On 06/13/2016 06:28 PM, Ben Nemec wrote:
On 06/13/2016 09:41 AM, Jiri Tomasek wrote:
Hi all,
As we are close to merging the initial Nodes Registration workflows and
action [1, 2] using Mistral which successfully provides the current
registration logic via common API, I'd like to start discussion on how
to improve it so it satisfies GUI and CLI requirements. I'd like to try
to describe the clients goals and define requirements, describe current
workflow problems and propose a solution. I'd like to record the result
of discussion to Blueprint [3] which Ryan already created.
CLI goals and optimal workflow
========================
CLI's main benefit is based on the fact that it's commands can simply
become part of a script, so it is important that the operation is
idempotent. The optimal CLI workflow is:
User runs 'openstack baremetal import' and provides instackenv.json file
which includes all nodes information. When the registration fails at
some point, user is notified about the error and re-runs the command
with the same set of nodes. Rinse and repeat until all nodes are
properly registered.
I would actually not describe this as the optimal workflow for CLI
registration either. It would be much better if the registration
completed for all the nodes that it can in the first place and then any
failed nodes can be cleaned up later. There's no reason one bad node in
a file containing 100 nodes should block the entire deployment.
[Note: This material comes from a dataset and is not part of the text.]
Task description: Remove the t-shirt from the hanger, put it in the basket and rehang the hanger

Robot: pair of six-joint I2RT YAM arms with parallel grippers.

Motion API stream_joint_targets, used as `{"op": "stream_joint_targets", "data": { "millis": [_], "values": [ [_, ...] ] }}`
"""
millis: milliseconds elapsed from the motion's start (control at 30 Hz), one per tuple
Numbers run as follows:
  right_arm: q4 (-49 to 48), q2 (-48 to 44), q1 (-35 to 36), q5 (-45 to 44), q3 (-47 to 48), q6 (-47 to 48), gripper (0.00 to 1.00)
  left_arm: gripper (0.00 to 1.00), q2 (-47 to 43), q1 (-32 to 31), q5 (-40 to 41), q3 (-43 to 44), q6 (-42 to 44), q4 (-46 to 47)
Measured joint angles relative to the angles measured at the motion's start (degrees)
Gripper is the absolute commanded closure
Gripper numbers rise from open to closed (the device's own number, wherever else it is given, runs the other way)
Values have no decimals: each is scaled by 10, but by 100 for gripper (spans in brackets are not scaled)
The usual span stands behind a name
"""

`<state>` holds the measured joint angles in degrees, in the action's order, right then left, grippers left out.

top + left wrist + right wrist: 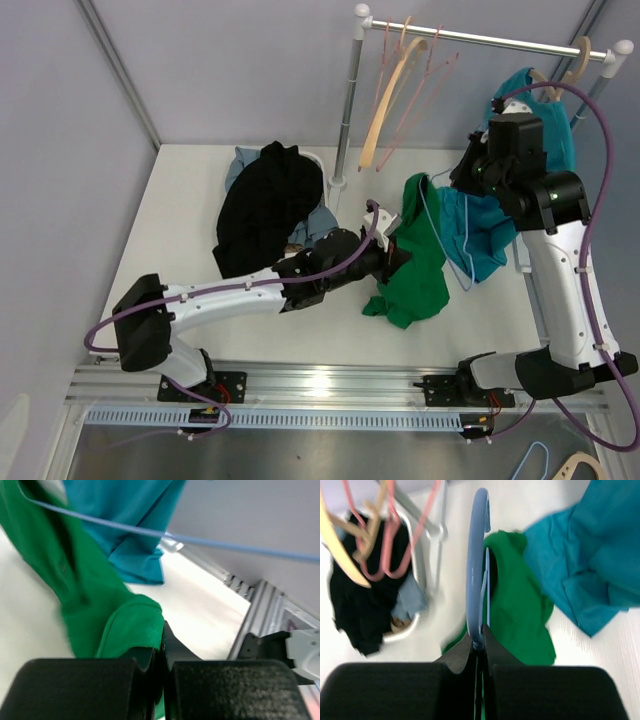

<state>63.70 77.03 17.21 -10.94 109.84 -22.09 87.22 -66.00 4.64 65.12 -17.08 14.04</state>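
A green t-shirt [420, 262] hangs from a thin blue hanger [434, 214] and droops onto the white table. My left gripper [398, 250] is shut on a fold of the green t-shirt [132, 625] at its left side. In the left wrist view the hanger wire [200, 541] crosses above. My right gripper [462, 175] is above and to the right, shut on the blue hanger's hook [476, 555], with the green t-shirt [515, 605] below it.
A teal shirt [485, 235] hangs on a wooden hanger from the rack bar [480, 38] at the right. Pink and wooden hangers [400, 90] hang on the bar. A white basket [313, 157] with black clothes [262, 205] stands back left beside the rack pole [347, 110].
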Motion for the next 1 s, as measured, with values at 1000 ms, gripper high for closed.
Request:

On that note, the only part of your proposal that I'm not sure would be
useful for the CLI is the non-blocking part. I don't know that a CLI
fire-and-forget mode makes a lot of sense, although if there's a way for
the CLI to check the status then that might be fine too. However,
pretty much all of the other usability stuff you're talking about would
benefit the CLI too.
GUI goals and optimal workflow
=========================
GUI's main goal is to provide a user friendly way to register nodes,
inform the user on the process, handle the problems and lets user fix
them. GUI strives for being responsive and interactive.
GUI allows user to add nodes specification manually one by one by
provided form or allow user (in same manner as CLI) to provide the
instackenv.json file which holds the nodes description. Importing the
file (or adding node manually) will populate an array of nodes the user
wants to register. User is able to browse these nodes and make
corrections to their configuration. GUI provides client side validations
to verify inputs (node name format, required fields, mac address, ip
address format etc.)
Then user triggers the registration. The nodes are moved to nodes table
as they are being registered. If an error occurs during registration of
any of the nodes, user is notified about the issue and can fix it in
registration form and can re-trigger registration for failed nodes.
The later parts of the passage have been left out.